Records supplied START
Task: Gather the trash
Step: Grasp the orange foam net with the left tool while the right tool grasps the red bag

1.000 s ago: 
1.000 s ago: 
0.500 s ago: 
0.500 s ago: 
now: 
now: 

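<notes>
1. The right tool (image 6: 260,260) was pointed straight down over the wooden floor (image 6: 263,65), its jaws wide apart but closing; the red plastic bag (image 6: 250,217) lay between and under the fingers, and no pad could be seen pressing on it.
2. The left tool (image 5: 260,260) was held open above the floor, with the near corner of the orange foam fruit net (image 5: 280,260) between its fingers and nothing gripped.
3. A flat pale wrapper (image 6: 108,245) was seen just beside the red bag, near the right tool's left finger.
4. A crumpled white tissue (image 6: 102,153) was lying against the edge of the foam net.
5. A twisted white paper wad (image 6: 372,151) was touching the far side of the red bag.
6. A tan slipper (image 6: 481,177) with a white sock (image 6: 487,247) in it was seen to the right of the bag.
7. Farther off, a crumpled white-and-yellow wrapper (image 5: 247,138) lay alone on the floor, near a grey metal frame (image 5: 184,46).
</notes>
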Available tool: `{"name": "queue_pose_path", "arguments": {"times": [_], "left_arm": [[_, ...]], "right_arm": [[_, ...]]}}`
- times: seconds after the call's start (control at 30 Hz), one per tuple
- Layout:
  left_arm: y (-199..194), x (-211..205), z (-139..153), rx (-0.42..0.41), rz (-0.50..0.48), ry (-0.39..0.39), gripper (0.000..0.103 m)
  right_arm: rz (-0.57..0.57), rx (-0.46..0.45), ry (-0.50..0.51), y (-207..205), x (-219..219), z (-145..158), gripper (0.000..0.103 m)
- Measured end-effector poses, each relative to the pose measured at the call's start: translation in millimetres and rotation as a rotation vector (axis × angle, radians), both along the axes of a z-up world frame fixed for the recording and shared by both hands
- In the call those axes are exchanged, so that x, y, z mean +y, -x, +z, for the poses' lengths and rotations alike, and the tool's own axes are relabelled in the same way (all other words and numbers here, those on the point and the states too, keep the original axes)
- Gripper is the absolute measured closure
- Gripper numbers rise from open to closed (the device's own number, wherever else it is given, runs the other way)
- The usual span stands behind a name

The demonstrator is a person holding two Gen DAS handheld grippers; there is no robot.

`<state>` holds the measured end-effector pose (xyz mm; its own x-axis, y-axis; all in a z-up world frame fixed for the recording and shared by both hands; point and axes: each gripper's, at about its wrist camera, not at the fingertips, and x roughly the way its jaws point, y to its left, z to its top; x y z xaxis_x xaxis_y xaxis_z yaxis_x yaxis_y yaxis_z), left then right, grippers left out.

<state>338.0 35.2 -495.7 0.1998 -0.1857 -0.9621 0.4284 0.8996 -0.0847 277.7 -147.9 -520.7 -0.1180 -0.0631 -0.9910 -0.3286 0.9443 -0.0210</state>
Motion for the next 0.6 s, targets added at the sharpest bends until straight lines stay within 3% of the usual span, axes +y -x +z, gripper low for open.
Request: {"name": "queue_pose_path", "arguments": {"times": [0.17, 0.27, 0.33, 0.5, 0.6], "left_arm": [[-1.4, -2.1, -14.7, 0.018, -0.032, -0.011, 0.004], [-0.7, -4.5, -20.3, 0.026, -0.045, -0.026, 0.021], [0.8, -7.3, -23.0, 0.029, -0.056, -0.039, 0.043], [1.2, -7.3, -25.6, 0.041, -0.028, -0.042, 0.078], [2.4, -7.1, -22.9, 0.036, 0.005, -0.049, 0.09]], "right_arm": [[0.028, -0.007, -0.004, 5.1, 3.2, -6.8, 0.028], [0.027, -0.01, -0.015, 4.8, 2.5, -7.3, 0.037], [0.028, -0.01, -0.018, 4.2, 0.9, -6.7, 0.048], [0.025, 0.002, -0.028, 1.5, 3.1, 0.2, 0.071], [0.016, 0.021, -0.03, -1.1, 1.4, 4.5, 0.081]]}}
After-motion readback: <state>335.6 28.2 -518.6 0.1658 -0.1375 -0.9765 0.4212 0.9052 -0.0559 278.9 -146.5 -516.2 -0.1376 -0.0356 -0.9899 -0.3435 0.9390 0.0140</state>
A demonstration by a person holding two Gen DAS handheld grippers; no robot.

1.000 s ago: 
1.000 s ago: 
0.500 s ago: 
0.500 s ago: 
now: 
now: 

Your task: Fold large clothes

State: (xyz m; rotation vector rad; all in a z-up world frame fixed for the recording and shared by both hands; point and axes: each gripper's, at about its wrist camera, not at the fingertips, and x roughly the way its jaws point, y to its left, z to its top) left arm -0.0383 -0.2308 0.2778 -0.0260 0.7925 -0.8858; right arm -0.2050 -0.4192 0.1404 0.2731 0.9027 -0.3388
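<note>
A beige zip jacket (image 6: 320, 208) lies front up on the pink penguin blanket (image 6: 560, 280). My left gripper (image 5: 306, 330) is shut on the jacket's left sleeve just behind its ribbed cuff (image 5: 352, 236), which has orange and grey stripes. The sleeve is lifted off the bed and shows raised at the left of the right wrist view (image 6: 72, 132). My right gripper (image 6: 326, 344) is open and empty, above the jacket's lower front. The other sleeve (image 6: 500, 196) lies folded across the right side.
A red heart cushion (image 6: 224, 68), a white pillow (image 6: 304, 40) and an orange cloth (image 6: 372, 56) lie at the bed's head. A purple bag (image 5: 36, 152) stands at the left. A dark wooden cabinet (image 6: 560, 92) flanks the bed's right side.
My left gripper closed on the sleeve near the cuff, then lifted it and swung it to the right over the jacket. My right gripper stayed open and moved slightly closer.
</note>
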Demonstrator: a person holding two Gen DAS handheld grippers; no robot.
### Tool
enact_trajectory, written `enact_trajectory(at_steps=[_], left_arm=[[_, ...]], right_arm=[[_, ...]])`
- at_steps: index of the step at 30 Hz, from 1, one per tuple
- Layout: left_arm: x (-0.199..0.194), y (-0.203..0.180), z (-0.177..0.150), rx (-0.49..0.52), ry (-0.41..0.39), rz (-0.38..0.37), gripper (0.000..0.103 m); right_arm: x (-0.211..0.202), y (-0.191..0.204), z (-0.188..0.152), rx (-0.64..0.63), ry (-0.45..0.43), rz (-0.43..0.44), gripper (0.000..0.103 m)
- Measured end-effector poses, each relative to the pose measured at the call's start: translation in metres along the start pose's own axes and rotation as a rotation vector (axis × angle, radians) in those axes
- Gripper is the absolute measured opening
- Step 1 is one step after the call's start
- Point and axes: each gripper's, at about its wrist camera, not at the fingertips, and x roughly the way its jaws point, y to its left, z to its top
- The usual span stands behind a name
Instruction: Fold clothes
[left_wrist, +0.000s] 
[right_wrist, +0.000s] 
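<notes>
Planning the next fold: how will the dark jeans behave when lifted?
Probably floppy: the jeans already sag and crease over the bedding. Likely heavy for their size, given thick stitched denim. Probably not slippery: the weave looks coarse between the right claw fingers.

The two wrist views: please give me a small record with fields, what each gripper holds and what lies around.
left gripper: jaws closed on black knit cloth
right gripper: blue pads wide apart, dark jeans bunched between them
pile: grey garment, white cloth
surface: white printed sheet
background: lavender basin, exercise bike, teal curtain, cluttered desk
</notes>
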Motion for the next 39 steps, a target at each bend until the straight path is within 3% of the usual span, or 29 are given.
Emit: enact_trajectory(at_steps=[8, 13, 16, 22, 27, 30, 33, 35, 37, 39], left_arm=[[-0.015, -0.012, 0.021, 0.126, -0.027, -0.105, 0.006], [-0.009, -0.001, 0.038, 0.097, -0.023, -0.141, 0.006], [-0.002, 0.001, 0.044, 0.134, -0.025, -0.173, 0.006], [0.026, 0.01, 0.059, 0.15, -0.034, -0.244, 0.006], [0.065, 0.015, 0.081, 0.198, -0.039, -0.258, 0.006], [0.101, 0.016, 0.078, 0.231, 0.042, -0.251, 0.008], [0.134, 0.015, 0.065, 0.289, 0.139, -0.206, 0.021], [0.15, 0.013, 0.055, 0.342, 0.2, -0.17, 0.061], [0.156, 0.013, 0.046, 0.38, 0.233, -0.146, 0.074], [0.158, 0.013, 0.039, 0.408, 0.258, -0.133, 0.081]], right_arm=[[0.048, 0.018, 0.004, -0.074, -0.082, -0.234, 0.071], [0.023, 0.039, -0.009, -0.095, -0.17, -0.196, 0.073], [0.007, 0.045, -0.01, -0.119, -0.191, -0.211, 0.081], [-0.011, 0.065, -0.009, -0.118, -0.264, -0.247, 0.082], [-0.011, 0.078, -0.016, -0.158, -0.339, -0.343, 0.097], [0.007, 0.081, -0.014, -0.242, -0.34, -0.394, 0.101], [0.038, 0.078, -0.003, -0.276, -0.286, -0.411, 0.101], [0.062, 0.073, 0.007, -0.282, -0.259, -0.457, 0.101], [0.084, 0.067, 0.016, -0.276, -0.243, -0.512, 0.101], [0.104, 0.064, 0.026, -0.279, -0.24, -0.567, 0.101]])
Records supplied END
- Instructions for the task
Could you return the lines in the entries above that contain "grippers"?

- The completed task
The demonstrator is a person holding two Gen DAS handheld grippers; there is no robot.
`<state>` holds the measured end-effector pose (xyz mm; its own x-axis, y-axis; all in a z-up world frame fixed for the recording and shared by both hands; point and axes: each gripper's, at about its wrist camera, not at the fingertips, and x roughly the way its jaws point, y to its left, z to its top; x y z xaxis_x xaxis_y xaxis_z yaxis_x yaxis_y yaxis_z), left then right, grippers left out.
A demonstration by a person holding two Gen DAS handheld grippers; no robot.
Demonstrator: a person holding two Gen DAS handheld grippers; no robot.

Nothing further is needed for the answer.